═══ INPUT DATA

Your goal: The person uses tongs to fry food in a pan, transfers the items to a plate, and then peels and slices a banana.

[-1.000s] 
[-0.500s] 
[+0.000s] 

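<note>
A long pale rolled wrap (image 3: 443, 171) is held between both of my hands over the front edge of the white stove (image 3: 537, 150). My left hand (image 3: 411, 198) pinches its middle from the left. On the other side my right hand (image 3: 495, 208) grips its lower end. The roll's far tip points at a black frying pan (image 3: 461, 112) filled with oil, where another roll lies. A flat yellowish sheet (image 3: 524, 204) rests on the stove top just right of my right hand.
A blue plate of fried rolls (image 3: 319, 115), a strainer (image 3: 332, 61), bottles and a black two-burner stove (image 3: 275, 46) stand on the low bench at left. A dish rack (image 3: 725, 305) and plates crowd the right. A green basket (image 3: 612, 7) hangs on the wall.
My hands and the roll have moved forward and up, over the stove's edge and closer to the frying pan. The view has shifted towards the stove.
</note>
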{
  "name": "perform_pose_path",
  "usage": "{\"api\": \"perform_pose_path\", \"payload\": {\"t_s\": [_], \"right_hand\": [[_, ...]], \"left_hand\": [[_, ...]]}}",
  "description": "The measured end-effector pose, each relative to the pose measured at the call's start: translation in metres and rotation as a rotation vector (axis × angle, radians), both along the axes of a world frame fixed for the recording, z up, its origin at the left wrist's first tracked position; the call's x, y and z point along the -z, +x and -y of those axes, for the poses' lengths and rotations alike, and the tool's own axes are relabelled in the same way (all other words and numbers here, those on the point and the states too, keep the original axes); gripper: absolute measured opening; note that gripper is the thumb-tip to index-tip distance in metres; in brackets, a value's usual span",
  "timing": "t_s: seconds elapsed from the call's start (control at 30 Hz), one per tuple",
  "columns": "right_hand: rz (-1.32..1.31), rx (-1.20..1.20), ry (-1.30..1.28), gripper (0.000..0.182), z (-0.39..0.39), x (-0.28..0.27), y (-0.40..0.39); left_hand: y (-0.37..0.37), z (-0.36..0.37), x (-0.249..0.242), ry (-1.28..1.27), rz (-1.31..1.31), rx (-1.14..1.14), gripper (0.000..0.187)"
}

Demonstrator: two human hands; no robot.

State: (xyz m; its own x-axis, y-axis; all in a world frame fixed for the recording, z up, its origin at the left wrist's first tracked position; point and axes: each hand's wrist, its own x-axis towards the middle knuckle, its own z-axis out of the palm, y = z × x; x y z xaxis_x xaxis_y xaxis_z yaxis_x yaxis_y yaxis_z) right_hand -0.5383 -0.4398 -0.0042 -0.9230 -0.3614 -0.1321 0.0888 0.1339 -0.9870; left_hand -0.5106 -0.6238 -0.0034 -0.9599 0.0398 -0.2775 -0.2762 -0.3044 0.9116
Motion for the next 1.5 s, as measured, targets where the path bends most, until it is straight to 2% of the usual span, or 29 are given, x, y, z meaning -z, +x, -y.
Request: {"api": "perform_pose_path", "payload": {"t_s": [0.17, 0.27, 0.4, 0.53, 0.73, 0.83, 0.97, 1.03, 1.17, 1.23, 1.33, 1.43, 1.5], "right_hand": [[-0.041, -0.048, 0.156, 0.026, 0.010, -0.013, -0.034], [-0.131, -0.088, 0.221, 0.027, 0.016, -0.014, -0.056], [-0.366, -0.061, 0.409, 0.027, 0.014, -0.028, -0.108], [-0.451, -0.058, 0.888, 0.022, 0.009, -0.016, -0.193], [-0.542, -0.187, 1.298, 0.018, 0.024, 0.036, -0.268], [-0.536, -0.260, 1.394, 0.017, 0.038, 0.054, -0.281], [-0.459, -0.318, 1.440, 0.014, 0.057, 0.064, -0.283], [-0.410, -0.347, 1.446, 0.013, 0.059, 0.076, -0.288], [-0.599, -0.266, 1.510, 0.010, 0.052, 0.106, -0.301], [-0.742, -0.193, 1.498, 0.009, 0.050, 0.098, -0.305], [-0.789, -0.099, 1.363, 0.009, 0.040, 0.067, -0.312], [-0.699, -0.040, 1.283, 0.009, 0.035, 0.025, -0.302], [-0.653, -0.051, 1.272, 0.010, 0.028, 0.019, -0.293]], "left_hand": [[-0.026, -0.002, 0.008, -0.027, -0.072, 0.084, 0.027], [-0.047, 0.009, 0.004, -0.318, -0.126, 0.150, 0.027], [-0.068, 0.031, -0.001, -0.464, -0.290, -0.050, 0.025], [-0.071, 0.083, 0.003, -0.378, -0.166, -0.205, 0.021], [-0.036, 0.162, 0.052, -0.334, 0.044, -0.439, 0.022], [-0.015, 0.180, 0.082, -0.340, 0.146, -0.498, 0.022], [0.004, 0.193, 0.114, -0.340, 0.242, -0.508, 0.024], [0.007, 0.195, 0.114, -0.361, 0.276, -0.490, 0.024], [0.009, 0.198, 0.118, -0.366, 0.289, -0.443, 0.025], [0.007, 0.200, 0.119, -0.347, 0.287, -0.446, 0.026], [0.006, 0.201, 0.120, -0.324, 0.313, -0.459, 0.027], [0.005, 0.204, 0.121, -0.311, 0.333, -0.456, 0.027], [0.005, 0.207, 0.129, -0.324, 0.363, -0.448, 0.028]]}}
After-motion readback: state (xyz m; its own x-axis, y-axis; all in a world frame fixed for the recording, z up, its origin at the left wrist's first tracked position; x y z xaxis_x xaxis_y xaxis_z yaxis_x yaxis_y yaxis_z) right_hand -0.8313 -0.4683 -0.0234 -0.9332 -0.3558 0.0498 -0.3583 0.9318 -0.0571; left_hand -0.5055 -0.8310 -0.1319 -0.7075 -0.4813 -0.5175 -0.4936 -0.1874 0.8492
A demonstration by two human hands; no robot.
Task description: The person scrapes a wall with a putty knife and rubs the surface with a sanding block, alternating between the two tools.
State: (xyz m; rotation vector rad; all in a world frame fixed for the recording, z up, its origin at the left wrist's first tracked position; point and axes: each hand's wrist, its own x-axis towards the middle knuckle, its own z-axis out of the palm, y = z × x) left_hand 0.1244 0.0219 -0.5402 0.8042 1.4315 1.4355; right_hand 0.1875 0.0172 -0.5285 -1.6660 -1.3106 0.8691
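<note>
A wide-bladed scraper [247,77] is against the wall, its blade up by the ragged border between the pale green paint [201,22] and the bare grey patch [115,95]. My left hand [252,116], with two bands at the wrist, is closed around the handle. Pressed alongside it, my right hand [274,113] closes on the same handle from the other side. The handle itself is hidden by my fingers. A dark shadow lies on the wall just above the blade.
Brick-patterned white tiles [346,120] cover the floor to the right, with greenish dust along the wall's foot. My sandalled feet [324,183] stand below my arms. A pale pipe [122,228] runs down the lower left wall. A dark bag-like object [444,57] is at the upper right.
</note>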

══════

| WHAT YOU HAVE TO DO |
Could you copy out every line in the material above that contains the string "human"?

| ANSWER SPACE |
Demonstrator: two human hands; no robot.
A demonstration by two human hands; no robot.

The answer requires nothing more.